[EXERCISE INSTRUCTIONS]:
Copy exactly the lines of the data below that run from the line holding "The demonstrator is" through the line holding "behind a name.", both ends included.

[GIVEN MATERIAL]:
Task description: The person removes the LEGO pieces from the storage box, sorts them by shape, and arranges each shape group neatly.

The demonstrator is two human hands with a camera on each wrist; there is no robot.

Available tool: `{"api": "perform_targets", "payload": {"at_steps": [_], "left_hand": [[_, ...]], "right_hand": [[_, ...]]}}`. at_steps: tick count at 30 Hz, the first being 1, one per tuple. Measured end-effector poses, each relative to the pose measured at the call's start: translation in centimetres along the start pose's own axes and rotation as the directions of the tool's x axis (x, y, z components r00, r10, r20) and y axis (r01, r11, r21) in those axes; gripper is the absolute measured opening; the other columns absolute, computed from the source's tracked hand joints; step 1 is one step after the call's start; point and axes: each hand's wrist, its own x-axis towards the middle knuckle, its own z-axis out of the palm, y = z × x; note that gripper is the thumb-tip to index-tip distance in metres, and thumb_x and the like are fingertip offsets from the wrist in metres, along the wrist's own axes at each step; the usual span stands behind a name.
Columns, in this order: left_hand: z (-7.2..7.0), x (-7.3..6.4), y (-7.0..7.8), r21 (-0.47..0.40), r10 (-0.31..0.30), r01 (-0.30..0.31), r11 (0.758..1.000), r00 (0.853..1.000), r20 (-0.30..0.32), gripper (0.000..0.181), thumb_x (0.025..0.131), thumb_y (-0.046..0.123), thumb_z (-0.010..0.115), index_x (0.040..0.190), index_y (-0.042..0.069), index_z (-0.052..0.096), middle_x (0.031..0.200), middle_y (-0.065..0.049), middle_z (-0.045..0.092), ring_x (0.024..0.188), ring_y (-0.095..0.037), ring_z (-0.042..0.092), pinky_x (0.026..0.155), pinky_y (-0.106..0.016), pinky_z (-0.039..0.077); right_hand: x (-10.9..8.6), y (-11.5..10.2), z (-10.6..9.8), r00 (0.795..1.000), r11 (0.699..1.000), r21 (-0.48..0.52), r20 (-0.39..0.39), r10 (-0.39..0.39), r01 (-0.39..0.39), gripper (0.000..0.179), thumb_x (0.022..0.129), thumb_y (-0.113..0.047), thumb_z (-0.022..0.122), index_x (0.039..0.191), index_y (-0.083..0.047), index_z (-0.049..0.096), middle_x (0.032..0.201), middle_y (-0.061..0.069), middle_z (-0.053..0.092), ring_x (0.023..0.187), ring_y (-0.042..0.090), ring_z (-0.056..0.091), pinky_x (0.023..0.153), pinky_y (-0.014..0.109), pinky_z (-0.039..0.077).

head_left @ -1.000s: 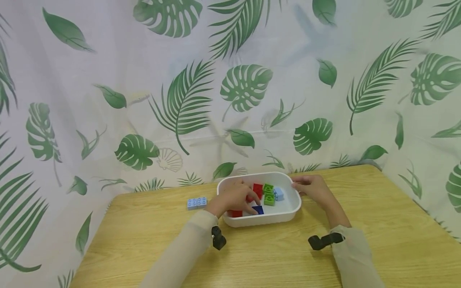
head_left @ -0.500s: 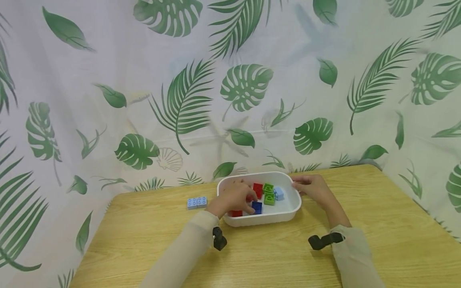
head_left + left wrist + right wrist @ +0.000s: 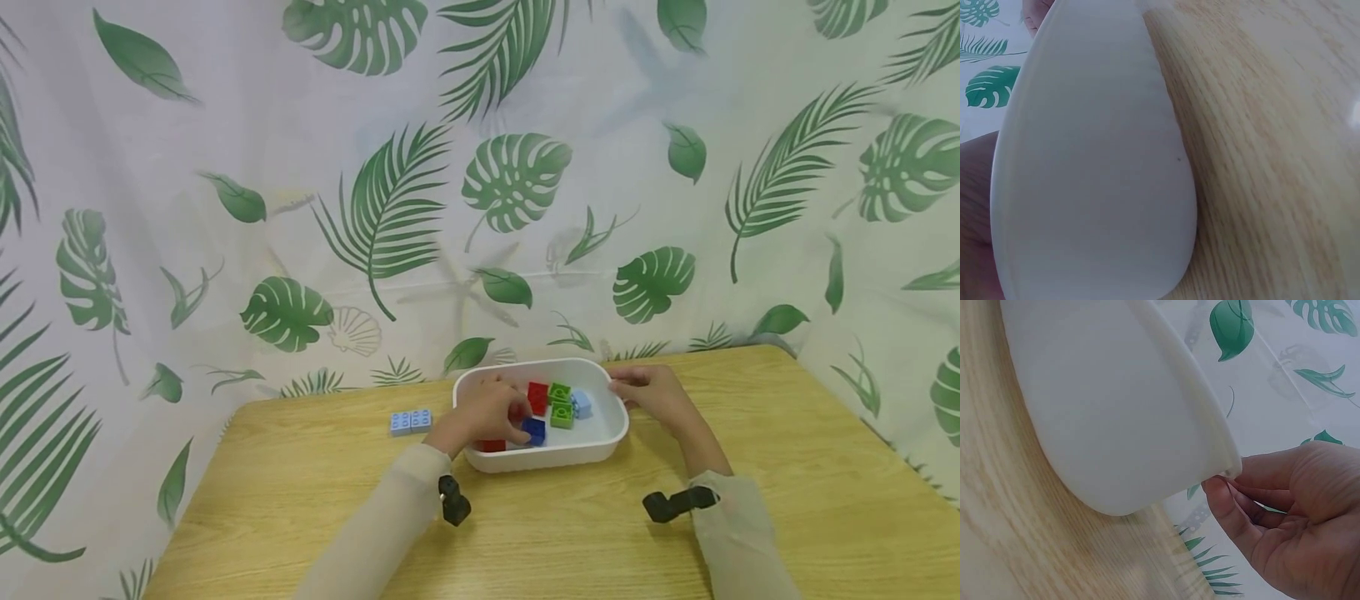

[YOUR SOLUTION]:
The demonstrator is two human hands with a camera on each wrist; there is no robot.

Available tool: `{"api": "perform_targets", "payload": {"at_steps": [_], "left_hand": [[_, ...]], "right_hand": [[_, ...]]}}`. at_steps: tick count at 30 Hz, the first being 1, one per tuple. Measured end-effector poses, each relative to the pose measured at the call's start: translation in centimetres along the start pose's own axes and rotation as the directions of the tool's x axis (x, y, z components r00, r10, r20) and y axis (r01, r11, r21) in those axes; gripper is the absolute measured opening; the other columns absolute, computed from the source's tracked hand joints; step 1 is one step after the call's start; point and axes: each hand's wrist, its own x-axis towards the middle knuckle, its own z-axis out of the palm, y = z × x; note that gripper is the thumb-tip to index-tip distance in metres, and thumb_x and the like are fingertip offsets from the wrist in metres, along the wrist's own axes at each step; the usual span stands behind a name.

The exercise has been fully answered.